CfP: Gendered Citizenship: History, Politics and Democracy (Event: 10/2013, Bergen); DL: 01.03.2013

University of Bergen and Uni Rokkan Centre: The Ida Blom Conference

Venue: Bergen
Time: 14-15 October 2013
Deadline: 1st of March 2013; Conference Fee

Norway was a pioneer state in Europe introducing the general vote for both men and women in 1913. As part of the 100-year celebration, The University of Bergen and Uni Rokkan Centre will organize an international conference on gendered citizenship. The conference is named after Professor Emerita Ida Blom from the University of Bergen, recently appointed an honorary member of the American Historical Society. Her groundbreaking work on citizenship, women’s suffrage and women’s health issues has inspired academics in Norway and abroad and has also had great public impact.

As we have entered the new millennium, women’s right to vote is almost taken for granted. Yet many issues are still to be solved. The rights, privileges, and duties of citizens are not equally distributed – neither within nation states nor across the globe. The concept of citizenship is a way to reflect on that distribution, highlighting right’s claims, participation, entitlements and voice, as well as political, economic and cultural processes of inclusion and exclusion. The notion of citizenship also evokes questions of belonging, language, identity and the body, calling for a thorough rethinking of what it means to be a human being and a member of society in the world today.

We want to ask how gender issues both influence and challenge the meaning of citizenship. The conference embraces an interdisciplinary and broadly framed approach to historical and contemporary questions concerning gender equality and democracy, both in the political and in the cultural sphere. We aim to gather a diverse group of academics whose work on gendered citizenship address democratic possibilities, rights and political participation of past, present and future citizens. The conference will be global in scope and gendered citizenship will be problematized in a transnational perspective. The global focus is crucial to our conference, not the least because participation and democratic representation is unequally distributed around the world.

Keynotes

  • Professor Emerita Ida Blom, University of Bergen, Norway
  • Associate Professor of Sociology Mounira Maya Charrad, University of Texas at Austin, USA
  • Professor of Women’s and Gender Studies Jasbir Puar, Rutgers University, USA
  • Professor in Gender Studies Birthe Siim, University of Ålborg, Denmark
  • University Professor Gayatri Chakravorty Spivak, Columbia University, USA
  • Professor of Communication and Media Studies Liesbet van Zoonen, Loughborough University and Erasmus University Rotterdam, Netherlands.

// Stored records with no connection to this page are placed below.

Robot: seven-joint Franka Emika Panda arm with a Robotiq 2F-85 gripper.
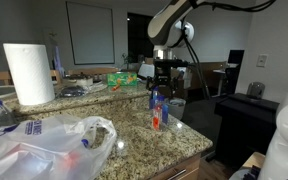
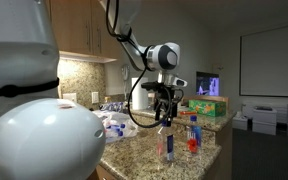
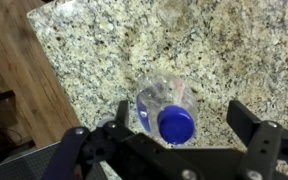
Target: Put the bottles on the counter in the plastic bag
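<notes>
My jaws are apart above the blue-capped bottle (image 3: 159, 95), upright on the table (image 3: 224, 40) at 6 o'clock, edge at 9. If I close off-centre it may tip off; plastic bag (image 1: 44, 140) at 8 o'clock.

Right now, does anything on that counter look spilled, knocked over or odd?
Nothing stands out. The bottles stand upright on the counter, nothing is spilled, the plastic bag lies crumpled, and the open gripper hangs over one blue-capped bottle.
</notes>
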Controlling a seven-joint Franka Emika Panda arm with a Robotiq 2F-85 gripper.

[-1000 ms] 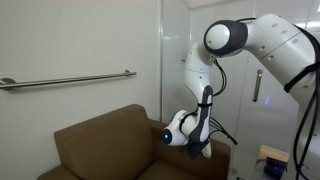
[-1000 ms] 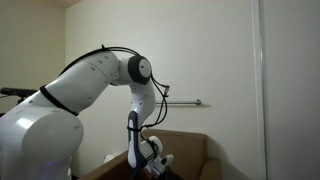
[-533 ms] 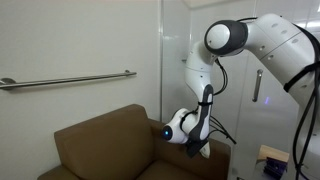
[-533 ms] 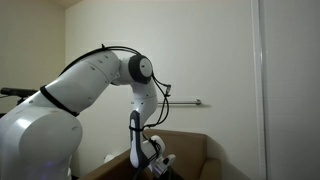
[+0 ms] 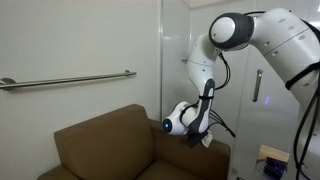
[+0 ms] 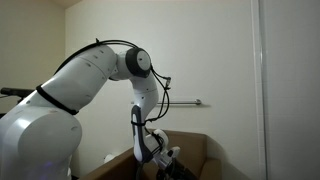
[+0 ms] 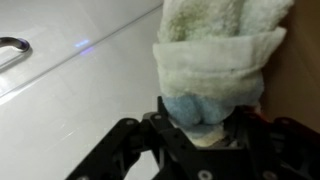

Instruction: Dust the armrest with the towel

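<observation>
brown armrest point(image 5: 182, 165) under end effector point(image 7: 205, 128) clasping bunched towel point(image 7: 215, 55).

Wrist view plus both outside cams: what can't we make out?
- Claw: in the wrist view, the towel covers the fingertips, so the grip is unclear.
- Towel: top cut off by the wrist view's edge; too small to pick out in both exterior views.
- Armrest: in an exterior view, the bottom edge cuts it and the robot arm overlaps it.
</observation>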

Call for Panels and Papers
In accordance with the broad scope of the conference we welcome panels and papers on topics that include and exceed those that are ultimately tied to participation in the formal political system. Citizens exercise their rights in several ways on a plethora of arenas and we therefore encourage contributions that explore gendered citizenship in various societal contexts. We invite you to take an explorative approach to key concepts such as citizenship, politics and democracy, and emphasise changing theoretical and historical understandings of gender. We hope this expanded understanding of political participation will generate new ideas and knowledge on how citizenship is practiced, debated and negotiated in past and current societies.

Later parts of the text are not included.